Below are some entries; state how many of their lines include the word "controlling" and give no more than that number.

Data under study: Begin

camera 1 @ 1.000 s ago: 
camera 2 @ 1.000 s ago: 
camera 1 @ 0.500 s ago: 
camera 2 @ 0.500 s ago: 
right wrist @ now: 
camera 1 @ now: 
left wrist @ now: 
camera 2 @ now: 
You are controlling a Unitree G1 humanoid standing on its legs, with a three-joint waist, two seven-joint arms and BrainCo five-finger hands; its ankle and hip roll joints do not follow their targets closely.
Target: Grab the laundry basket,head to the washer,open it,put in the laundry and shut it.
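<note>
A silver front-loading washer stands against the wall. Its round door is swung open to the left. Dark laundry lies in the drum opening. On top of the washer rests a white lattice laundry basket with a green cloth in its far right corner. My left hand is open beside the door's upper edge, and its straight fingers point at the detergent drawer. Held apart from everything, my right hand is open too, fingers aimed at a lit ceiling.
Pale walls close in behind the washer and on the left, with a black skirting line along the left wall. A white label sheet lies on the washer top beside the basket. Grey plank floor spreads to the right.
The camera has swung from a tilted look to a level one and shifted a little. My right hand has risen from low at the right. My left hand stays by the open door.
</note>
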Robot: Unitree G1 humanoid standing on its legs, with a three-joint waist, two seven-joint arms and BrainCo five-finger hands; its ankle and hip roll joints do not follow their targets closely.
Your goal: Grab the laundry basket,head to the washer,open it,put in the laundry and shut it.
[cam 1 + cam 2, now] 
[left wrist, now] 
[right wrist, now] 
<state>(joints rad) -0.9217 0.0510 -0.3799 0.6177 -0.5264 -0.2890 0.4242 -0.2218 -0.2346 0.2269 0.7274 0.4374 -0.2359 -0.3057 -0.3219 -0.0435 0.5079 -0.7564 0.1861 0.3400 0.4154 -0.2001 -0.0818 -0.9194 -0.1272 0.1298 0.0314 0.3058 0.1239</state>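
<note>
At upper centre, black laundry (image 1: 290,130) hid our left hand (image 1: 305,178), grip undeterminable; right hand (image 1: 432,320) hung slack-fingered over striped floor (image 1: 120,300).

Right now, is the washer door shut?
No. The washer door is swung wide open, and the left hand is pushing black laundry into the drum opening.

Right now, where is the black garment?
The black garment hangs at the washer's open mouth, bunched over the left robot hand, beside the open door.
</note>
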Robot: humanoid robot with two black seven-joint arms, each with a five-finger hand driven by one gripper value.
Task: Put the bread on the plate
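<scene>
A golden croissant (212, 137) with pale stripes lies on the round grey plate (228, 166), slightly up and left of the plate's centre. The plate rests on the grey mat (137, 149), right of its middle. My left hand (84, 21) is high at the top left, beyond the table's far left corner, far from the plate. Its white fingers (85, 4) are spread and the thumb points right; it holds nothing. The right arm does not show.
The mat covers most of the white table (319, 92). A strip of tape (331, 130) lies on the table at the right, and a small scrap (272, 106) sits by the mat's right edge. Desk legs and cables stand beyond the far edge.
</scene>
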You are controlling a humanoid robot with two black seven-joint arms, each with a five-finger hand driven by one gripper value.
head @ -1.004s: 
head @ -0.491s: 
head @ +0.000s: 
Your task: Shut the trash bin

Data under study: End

- Problem solution
2